Сергей Носов - Франсуаза, или Путь к леднику
– И?
– Динара Васильевна, я нарочно с края света приехал, можно мы с вами поговорим, выслушайте меня, а потом поступайте, как вам захочется… Вот там посидеть можно, кофе хотите?
– Десять минут, – сказала Дина.
Первый этаж нового дома на месте бывшего сквера занимало кафе-бар «Рогнеда», с живой музыкой после восьми. Было начало седьмого, музыка была, но не живая.
Артем Александрович пропустил вперед Динару Васильевну, сели за столик у окна. Официантка принесла меню.
– А давайте поужинаем. Вот смотрите, тут есть…
– Прекратите, иначе уйду.
– Но кофе… Или, может, коньяк?..
– Вы не понимаете русского языка?
– Хорошо, по чашечке эспрессо, да?
Он заказал два эспрессо.
– Ух, – сказал, – даже не знаю, с чего начать.
– Уже начали, – сказала Дина.
– Это да. Итак, вспомните. Вы, мне тогда показалось, сплошную линию переехали. Вы ж не блондинка какая-нибудь. Я был неправ. А вы правы были. Сознаю.
– Дальше.
– Мы с вами спорили.
– Дальше.
– Дальше… ну то да се, я вам правами угрожал… что отберу… В общем, вы мне заплатили две тысячи.
– Я помню.
– Две тысячи без квитанции. Это много.
– Я помню. Дальше.
– Ну понятно, что я их должен вернуть.
– Не очень понятно. Но дальше.
– Дальше вы, перед тем как уехать, сказали мне те самые слова. Я на них тогда внимания не обратил. Нет, вру, обратил, а как же не обратить… Но не поверил, конечно. Потом вспоминал часто. Вы во всех отношениях оказались правы. Вы во всех отношениях оказались правы, – повторил Артем (Александрович).
Он замолчал.
Дина тоже молчала.
– Женщина ушла от меня, и не только это. Все сразу посыпалось – и по службе, и везде. Не поверите, отец застрелился…

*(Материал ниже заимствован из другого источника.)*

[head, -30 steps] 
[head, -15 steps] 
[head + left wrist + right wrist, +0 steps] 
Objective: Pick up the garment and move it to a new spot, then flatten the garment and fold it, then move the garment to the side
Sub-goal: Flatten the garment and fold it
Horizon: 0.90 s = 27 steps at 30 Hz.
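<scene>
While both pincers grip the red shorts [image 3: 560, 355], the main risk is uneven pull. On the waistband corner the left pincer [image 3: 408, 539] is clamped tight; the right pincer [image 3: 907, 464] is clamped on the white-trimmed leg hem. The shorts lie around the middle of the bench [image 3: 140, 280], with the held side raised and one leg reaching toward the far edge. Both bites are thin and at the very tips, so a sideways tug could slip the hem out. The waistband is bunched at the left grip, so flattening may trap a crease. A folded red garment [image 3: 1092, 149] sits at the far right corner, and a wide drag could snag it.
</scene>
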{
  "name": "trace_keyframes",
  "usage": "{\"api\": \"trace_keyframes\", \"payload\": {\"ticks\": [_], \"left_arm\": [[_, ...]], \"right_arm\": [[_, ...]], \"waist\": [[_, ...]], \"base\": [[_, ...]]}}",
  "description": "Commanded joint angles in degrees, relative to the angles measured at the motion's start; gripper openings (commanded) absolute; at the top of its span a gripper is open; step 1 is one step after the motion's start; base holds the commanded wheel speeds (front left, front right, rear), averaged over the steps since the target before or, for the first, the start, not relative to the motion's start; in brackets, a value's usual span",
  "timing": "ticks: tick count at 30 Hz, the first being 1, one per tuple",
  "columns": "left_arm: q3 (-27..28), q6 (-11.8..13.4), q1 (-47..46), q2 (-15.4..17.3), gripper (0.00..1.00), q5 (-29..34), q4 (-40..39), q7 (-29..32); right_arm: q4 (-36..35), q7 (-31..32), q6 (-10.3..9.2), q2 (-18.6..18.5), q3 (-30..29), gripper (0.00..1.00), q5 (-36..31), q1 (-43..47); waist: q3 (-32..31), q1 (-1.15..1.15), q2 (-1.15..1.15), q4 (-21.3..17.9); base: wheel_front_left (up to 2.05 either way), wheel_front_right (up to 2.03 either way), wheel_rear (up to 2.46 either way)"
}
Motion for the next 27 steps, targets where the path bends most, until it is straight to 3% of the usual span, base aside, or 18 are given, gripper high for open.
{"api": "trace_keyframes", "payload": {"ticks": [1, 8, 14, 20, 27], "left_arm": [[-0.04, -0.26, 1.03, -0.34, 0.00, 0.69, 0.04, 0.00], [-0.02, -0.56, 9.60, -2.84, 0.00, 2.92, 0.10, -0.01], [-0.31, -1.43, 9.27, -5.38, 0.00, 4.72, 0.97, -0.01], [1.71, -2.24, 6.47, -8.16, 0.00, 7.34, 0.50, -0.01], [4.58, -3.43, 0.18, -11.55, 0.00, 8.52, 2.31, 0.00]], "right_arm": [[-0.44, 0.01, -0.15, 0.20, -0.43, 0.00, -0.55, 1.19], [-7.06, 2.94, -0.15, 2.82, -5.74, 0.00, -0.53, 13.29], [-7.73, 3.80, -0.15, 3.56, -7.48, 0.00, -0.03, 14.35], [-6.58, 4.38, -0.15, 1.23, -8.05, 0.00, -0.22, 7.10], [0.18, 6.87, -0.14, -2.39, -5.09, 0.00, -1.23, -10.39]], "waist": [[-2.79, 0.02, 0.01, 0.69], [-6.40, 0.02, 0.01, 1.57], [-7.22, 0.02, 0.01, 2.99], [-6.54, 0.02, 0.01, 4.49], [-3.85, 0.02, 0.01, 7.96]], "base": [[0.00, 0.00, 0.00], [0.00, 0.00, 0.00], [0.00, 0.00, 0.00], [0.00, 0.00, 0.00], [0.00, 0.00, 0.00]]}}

– Стоп! Я не хочу слушать.
– Из моего пистолета…
– Стоп, сказала! Вы не слышали?
– Стройная, высокая, большой лоб, рыжие волосы, – быстро-быстро заговорил Артем, пока не перебили. – Алина зовут…
– Да что же это такое? Я не хочу знать, как зовут вашу женщину! Мне безразлично, рыжая она или не рыжая!..
– Чтобы представили… чтобы в деталях… – он повел головой нервно (Дина подумала: и там таких держат? (впрочем, наверняка уволили – за пистолет)).
– Я не собираюсь ничего представлять, – сказала спокойно.
– Но ведь такого не бывает, чтобы все сразу.
– Бывает. И такое, и не такое бывает.
– Чтобы все сразу и чтобы само?
– По-вашему, я виновата?
– Нет! Если кто виноват, то только я! Динара… можно я вас так, без отчества?.. В мистику я не верю… В приметы там, в дурной глаз и все такое… Но чтобы все сразу и чтобы само?
Официантка принесла два кофе.
– Вы от меня хотите что-нибудь или как?
– Ну если вам это нетрудно… возьмите их назад, пожалуйста, а?
– Деньги?
– Ну и слова… те самые.
– Как это взять?.. Я не понимаю.
– Я сам не понимаю… но как-нибудь… Скажите… ну что-нибудь типа того: «Артем! Товарищ капитан! Я забираю назад все сказанное мною вам седьмого октября прошлого года. Все плохое отменяется. Все у вас будет хорошо».
– Вы серьезно?
– Ну да, это очень смешно выглядит… Я и сам не верю… Но если б вы знали… если б вы знали… Что ж мне… тоже?.. из табельного оружия, что ли?.. Ну скажите. Вам же ничего не стоит.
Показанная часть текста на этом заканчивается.